Purpose: Abnormal antithrombin III(AT-III)Toyama showed non-affinity to heparin and
heparinoid to show loss of immediate antithrombin activity. On the endothelial cells,
there are heparinoids including heparan sulfate. We investigated on the interaction
between cultured endothelial cells and abnormal AT-III"Toyama" from the viewpoint
of antithrombin activity.
Materials and methods: (1) Endothelial cell culture:^125I-labelled normal and abnormal AT-III were placed on the washed endothelial cultured
cells in 0.2 ml of RPMI-1640 medium for 15 min at 37°C. The medium was suctioned off
and the cell layer was washed with Hank's balanced salt solution. The cells were incubated
with 1 ml of heparin(3 ug/ml) for 15 min at 4°C. The radioactivity in the supernatant
was counted, and represented AT-III which bound to the cells surface. (2) Antithrombin
activity: 0.23 ml of thrombin solution^ U/ml) and 0.03 ml of normal or abnormal AT-III
plasma were mixed, and incubated on the cultured cell surface for 5 min at room temperature.
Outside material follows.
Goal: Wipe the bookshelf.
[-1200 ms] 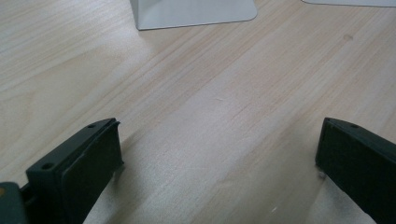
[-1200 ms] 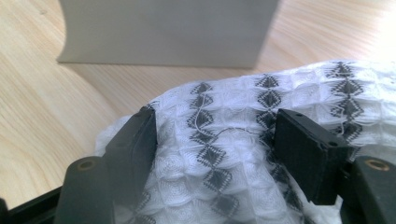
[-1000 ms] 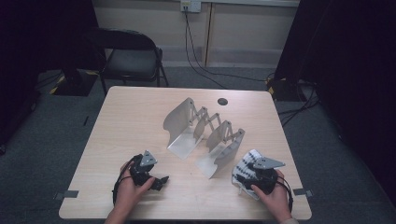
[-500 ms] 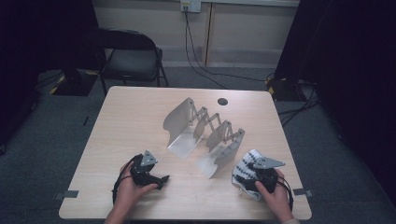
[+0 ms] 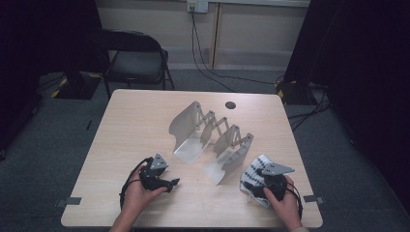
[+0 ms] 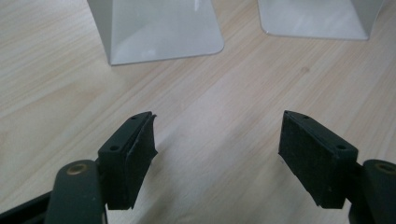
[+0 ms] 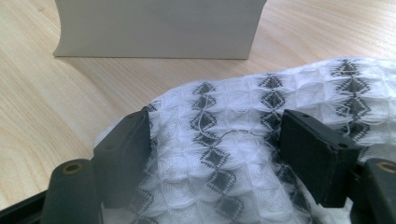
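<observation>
Pale wood-grain table (image 5: 145,125); behind, grey floor (image 5: 43,145), perhaps carpet.

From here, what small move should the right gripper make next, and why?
Probably close the right gripper: the folded white cloth already lies between its open jaws near the rack, ungripped, while the left gripper is empty over the bare table.
</observation>
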The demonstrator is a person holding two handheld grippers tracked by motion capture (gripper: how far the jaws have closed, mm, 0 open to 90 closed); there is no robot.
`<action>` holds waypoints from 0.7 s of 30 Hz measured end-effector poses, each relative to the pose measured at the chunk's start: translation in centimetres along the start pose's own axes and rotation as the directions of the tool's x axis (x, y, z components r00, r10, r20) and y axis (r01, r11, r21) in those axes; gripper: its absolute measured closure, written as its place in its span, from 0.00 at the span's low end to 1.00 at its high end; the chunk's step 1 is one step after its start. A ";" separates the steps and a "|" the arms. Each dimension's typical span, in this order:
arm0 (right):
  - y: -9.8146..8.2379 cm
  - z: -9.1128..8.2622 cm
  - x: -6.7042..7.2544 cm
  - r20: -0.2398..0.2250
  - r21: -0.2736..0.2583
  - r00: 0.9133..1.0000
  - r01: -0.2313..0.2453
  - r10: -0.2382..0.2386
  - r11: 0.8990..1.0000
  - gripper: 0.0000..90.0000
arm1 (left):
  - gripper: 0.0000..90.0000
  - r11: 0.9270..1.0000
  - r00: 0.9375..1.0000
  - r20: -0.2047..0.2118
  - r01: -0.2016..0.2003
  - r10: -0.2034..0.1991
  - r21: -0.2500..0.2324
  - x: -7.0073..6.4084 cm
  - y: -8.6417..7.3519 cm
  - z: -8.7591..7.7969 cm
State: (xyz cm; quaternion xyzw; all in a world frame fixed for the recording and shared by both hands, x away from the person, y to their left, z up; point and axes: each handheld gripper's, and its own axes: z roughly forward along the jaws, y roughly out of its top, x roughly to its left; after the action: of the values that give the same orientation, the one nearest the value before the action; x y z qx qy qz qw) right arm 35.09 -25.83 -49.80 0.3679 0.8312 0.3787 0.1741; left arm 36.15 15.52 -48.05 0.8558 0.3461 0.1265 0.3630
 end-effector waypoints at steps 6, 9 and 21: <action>0.0 0.0 0.0 0.001 0.000 1.000 0.001 -0.001 1.000 0.28 | 0.33 1.000 1.000 0.006 -0.027 0.027 -0.009 -0.2 2.1 0.0; 0.0 0.0 0.0 0.001 0.000 1.000 0.001 -0.001 1.000 0.28 | 0.35 0.999 0.999 0.012 -0.034 0.034 -0.012 -0.4 3.1 0.0; 0.0 0.0 0.0 0.001 0.000 1.000 0.002 -0.002 1.000 0.28 | 0.38 0.999 0.999 0.023 -0.048 0.048 -0.024 -0.6 6.2 0.4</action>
State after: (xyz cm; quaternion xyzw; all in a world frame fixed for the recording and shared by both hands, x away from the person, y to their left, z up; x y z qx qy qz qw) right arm 35.08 -25.81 -49.81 0.3674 0.8314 0.3784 0.1751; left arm 39.08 11.79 -43.92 0.8610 0.3196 0.1291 0.3740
The residual thrombin activity was assayed by 0.3 ml of the substrate (S-2238) solution(0.8mM)for
5 min. After these procedures,2 ml of 2% citric acid solution was added to stop the
reaction, and 0D(405 nm) was recorded.
Results: Abnormal AT-III showed reduced binding-activity to cultured cells to one
fifth compared with normal AT-III, and the residual thrombin activity in the abnormal
was higher compared with that in normal plasma.
Conclusion: Abnormal AT-III showed less binding activity to the cultured endothelial
cells, and less thrombin neutralizing activity to show thrombogenic tendency.